Richard J. Fickelscherer, PE

Department of Chemical and Biological Engineering, State University of New York at Buffalo, Buffalo, New York, USA

OVERVIEW

This introductory chapter to our treatment establishes and briefly discusses the current motivations for directly automating process fault analysis. It begins by listing the various traditional methods currently employed for helping human operators perform more effective process fault management. Human limitations at actually performing such management are then enumerated. Also the advantages of human analysis versus those that computer automation currently possesses are compared. This comparison is made in order to identify the most feasible approaches/best possible pathways presently existing for actually automating process fault analysis. Please note that the literature references cited in this discussion (as well of those cited throughout the remainder of this treatment's various chapters and appendices written or co‐written by me) are chosen because they are the earliest mention of their respective particular observations that I have encountered in the open literature. These “old” citations are consequently meant to recognize and properly bestow the corresponding appropriate intellectual credit to those original pioneers in this continuing evolution of automated process fault analysis.

CHAPTER HIGHLIGHTS

• Discussion of the changing role of human operators in modern processing plants.
• Overviews of various traditional process fault management methods that are currently being employed by the processing industries in order to address these changes.
• Descriptions of various human limitations encountered when actually performing process fault management.
• Comparisons between human‐based and current computer‐based analysis advantages.
• Current major motivations for further developing automated process fault analysis.

1.1 INTRODUCTION

Economic competition within the chemical process industries (CPI) has directly led to the construction and operation of larger, highly integrated and more fully automated production plants. As a result, the primary functions performed by the human process operators in these plants have changed. An unfortunate consequence of these changes is that those operators' ability to perform process fault management has been diminished.1 The underlying reasons behind this potentially highly dangerous situation and the various methods currently being used to counteract it are discussed here.
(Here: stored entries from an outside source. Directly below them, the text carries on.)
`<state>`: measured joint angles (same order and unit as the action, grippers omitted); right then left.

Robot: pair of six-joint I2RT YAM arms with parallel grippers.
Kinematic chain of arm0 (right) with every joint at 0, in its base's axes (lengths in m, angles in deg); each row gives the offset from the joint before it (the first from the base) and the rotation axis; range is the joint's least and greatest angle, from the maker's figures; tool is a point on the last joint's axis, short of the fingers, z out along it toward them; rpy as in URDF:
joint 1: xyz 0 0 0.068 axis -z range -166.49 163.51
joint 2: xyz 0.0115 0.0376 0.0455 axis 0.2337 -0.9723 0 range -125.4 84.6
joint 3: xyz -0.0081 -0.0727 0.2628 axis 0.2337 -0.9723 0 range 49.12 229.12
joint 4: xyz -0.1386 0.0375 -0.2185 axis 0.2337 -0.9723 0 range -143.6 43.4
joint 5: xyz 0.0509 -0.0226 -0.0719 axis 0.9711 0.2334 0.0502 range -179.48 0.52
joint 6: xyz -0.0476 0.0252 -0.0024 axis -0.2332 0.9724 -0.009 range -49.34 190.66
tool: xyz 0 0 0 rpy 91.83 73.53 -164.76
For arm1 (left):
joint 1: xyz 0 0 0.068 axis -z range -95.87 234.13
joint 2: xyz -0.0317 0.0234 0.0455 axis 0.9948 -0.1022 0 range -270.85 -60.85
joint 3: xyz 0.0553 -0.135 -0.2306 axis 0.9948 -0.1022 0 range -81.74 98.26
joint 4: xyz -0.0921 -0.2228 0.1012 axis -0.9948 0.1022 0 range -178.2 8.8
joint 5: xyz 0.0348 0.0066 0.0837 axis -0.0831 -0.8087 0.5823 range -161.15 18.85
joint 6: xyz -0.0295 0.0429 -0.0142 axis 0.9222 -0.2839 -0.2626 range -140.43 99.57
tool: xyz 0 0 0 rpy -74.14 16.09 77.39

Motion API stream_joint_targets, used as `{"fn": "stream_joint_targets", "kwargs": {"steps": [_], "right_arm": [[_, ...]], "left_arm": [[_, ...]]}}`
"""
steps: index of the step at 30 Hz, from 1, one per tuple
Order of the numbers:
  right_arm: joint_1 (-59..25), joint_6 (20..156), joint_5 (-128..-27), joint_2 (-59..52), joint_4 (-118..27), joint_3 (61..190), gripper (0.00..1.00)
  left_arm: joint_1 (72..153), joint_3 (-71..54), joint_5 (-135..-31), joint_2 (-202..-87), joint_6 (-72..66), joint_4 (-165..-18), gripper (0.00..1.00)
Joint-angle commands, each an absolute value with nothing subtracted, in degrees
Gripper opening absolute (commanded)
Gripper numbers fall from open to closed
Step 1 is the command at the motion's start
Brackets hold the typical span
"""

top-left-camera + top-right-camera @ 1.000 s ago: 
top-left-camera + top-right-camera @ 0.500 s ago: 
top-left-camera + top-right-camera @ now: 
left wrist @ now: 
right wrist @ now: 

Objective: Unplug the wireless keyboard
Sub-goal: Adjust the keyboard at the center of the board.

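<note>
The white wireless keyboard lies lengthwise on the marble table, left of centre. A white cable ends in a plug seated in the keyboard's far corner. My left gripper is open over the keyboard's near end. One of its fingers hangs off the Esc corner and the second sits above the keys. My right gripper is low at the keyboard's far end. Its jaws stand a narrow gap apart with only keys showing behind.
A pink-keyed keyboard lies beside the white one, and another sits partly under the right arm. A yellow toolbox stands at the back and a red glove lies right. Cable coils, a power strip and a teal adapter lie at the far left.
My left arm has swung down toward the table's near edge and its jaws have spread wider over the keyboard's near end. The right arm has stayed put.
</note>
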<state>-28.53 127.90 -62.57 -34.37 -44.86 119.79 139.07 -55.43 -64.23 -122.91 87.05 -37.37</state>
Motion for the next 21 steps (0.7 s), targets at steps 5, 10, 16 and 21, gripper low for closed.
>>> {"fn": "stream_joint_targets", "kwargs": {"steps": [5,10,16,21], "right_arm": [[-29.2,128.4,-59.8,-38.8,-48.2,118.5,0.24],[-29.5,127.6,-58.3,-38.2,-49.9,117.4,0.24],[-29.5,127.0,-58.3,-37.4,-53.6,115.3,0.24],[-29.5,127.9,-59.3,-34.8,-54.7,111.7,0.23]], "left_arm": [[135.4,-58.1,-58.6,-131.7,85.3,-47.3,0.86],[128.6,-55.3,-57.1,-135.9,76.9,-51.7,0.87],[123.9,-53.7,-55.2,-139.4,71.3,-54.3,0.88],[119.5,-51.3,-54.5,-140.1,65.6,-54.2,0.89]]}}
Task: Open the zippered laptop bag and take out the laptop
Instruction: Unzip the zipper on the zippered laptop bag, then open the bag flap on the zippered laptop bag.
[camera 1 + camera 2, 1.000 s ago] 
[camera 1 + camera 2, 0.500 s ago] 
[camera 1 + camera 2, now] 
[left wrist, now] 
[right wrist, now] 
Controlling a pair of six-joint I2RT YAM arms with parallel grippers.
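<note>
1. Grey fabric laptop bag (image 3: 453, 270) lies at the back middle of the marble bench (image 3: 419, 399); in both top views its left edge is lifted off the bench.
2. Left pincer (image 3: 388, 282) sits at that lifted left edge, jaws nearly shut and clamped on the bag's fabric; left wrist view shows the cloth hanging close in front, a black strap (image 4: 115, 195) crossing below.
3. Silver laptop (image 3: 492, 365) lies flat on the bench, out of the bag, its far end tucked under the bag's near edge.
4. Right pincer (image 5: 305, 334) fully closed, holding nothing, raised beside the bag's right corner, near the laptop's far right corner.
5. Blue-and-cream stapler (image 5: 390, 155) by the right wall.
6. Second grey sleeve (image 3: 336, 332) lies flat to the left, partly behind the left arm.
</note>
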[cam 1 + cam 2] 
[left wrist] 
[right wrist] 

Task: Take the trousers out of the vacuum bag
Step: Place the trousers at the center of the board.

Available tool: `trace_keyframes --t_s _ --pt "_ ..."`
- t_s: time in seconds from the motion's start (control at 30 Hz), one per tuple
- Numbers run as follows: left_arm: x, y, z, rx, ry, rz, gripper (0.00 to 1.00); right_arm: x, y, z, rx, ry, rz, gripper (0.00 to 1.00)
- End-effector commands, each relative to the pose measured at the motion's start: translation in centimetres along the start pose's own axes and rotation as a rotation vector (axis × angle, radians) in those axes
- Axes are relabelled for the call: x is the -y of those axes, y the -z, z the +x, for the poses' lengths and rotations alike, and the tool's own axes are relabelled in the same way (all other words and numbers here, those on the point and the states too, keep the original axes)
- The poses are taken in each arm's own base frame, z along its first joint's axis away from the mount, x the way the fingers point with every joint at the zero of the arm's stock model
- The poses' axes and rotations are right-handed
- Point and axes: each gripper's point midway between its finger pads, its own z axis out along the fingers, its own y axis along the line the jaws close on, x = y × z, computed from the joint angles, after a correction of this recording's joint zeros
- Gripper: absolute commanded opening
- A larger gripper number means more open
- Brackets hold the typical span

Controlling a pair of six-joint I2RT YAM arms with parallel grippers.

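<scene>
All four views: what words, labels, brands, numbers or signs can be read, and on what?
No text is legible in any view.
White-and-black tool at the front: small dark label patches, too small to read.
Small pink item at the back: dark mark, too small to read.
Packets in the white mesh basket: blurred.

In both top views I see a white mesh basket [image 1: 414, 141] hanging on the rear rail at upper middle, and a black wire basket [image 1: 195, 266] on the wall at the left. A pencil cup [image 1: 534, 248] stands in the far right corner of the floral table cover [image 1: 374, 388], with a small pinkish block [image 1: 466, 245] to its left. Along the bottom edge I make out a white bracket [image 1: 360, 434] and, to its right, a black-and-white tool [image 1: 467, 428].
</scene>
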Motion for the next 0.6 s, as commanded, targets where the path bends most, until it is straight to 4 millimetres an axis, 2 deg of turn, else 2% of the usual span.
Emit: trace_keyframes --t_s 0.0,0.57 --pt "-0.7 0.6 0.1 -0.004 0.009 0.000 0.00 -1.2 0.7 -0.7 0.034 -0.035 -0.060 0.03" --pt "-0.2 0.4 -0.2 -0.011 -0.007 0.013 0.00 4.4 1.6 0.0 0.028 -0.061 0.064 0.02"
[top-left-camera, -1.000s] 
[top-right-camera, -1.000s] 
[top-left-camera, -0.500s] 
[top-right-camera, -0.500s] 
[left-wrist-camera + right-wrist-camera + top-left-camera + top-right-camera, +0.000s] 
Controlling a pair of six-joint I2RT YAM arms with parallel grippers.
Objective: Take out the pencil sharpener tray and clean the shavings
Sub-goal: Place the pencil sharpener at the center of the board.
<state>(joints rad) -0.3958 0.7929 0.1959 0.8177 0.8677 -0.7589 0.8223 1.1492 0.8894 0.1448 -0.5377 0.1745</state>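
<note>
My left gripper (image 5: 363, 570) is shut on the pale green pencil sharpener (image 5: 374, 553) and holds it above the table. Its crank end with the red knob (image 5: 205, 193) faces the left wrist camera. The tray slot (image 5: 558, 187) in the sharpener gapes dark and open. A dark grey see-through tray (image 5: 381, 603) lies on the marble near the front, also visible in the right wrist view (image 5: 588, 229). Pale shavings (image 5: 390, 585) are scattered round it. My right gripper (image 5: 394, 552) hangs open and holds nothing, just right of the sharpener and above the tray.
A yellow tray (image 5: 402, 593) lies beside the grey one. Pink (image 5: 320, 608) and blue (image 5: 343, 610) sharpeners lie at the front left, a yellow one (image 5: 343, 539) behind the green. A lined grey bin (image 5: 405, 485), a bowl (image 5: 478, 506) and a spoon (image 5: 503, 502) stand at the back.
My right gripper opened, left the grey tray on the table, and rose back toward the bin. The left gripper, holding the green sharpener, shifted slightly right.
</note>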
One continuing major trend driving the present modernization of the CPI has been the evermore increasing automation of all process control functions. The motivation for such automation is that it results in more accurately applying the best available process control strategies in a continuous, consistent, and dependable manner (Lefkowitz 1982; De Heer 1987). This automation has been made possible by advances in both computer technology and process control theory. Such advances have made automated control more economically feasible, reliable, and available (Lefkowitz 1982). Advancing process control computers have also provided a significant means for dealing with the diverse and complex information required to effectively operate a modern production plant (De Heer 1987). Together with continuing improvements in electronic instrumentation, these developments are directly allowing these plants to still operate effectively with considerably fewer human operators (Lefkowitz 1982).2

Another continuing trend for reducing CPI operating costs has been to maximize the availability of modern plants for production. This is typically accomplished by optimally scheduling the production runs and by minimizing the effects of unexpected production disruptions. A variety of methods are currently used to either eliminate or minimize the severity of unexpected production disruptions. None the less, as the complexity of the processing plants has increased, making these plants available for production has become much more difficult because the number of potential operating problems has also increased (Syrbe 1981). This tends to increase the frequency of unexpected production disruptions. Consequently, maximizing these plants availability for efficient process operation has become more dependent upon effectively managing their various potential operating problems (Linhou 1981).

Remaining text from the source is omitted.